Migrants must be offered real opportunities ‘not just lifestyle’

London: Australia needs to offer migrants the chance to build their careers and make it to the very top of their professions or the country risks losing talent to countries with more inclusive societies, the author of a new book on Australia’s cultural diversity has said.

Karen Loon is a fourth-generation Asian-Australian, her great-grandparents migrated to Australia from China. She grew up in Tamworth but moved to Singapore where she built her career at PwC, climbing the corporate ladder to become a non-executive director and partner at the age of 33.

Australian-Asian author and former PwC partner Karen Loon says Australia needs to get serious about diversity. Credit:Flavio Brancaleone

She said she could not have built her career to the same level of success in Australia, where, in 2018, just three per cent of Asian-Australians were in leadership positions, despite comprising 15 per cent of the population.

When she joined her firm, not a single partner was either female or from an Asian-Australian background, while in Singapore, women raising children were already partners in firms.
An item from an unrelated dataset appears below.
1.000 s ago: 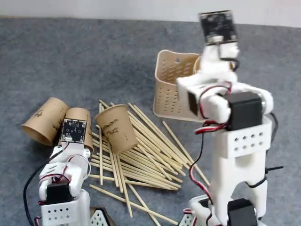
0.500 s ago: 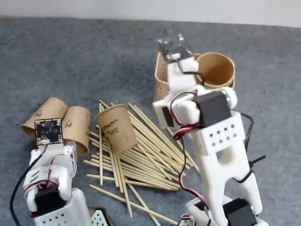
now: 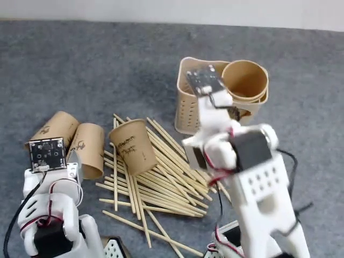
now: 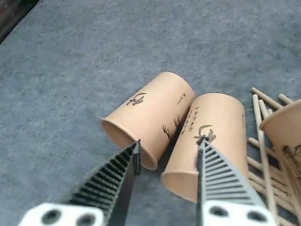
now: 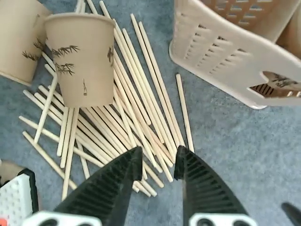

“Australians have stereotypical views of who a leader is. The typical profile of an Australian leader tends to be male, of Anglo-Celtic background and a bit of a maverick; a risk-taker who values egalitarianism and Australia’s corporate cultures often align with these values,” she said.

Australian-Asian author and former PwC partner Karen Loon stand for a portrait in Sydney.Credit:Flavio Brancaleone

“Many people from diverse backgrounds don’t physically look like that stereotypical view of an Australian leader and face challenges,” she said, pointing to her own youthful and physically smaller appearance that she said often led to her being judged.

She said Australia needed to remember that the world had changed. In 2020, there were more than 7.6 million migrants living in Australia, with nearly 30 per cent of the population born overseas, Australian Bureau of Statistics data shows.

After England, India and China produced the second and third-largest number of migrants, reflecting shifting patterns of immigration.

“I don’t think it’s necessarily a racist thing, but I do feel for the country to progress and grow there’s a need for it to bring in different people and embrace them,” Loon said in an interview from Sydney via Zoom.

Having worked on improving PwC’s cultural diversity, she said returning home to Sydney a decade ago made her realise just how far behind her native country was in harnessing and promoting talented business people from non-European backgrounds.

She said the conversation on diversity had already been live in the UK for a decade and was also advanced in the United States, compared to Australia.

That prompted her, at 53, to write her debut book published by Routledge this month, Fostering Culturally Diverse Leadership in Organisations, in which she interviewed prominent leaders from Asian-Australian backgrounds who have “smashed the bamboo ceiling”.

“I felt that if I understood how leaders made it that would actually help me advise or help companies on what they could do to improve the situation in Australia,” she said.

She warned that Australia, and particularly the business sector, would pay a price if it didn’t rapidly improve, in an environment of heightened global demand for labour following the pandemic.

“Skilled migrants have lots of opportunities, the UK wants people, Singapore wants people for particular industries, you just can’t say ‘come to Australia for the lifestyle’,” she said.

The federal government is set to back an increase to Australia’s skilled migrant intake as it prepares to host this week’s jobs summit.

Australia’s unemployment rate is at a historic low of 3.3 per cent but businesses say that they are struggling to find workers to fill jobs, largely because of the pandemic restrictions, when Australia closed its doors to all foreigners and at times its own citizens for two years, as part of its efforts to rid COVID-19 from its shores.

She said improving cultural diversity was not an inevitability despite the growing Asian face of Australian society, because of humans’ preference to work and collaborate with people who are like themselves.

She said there was a need to build “psychological safety” into workplaces where sensitive topics like race and ethnicity can be openly discussed without fear or trepidation.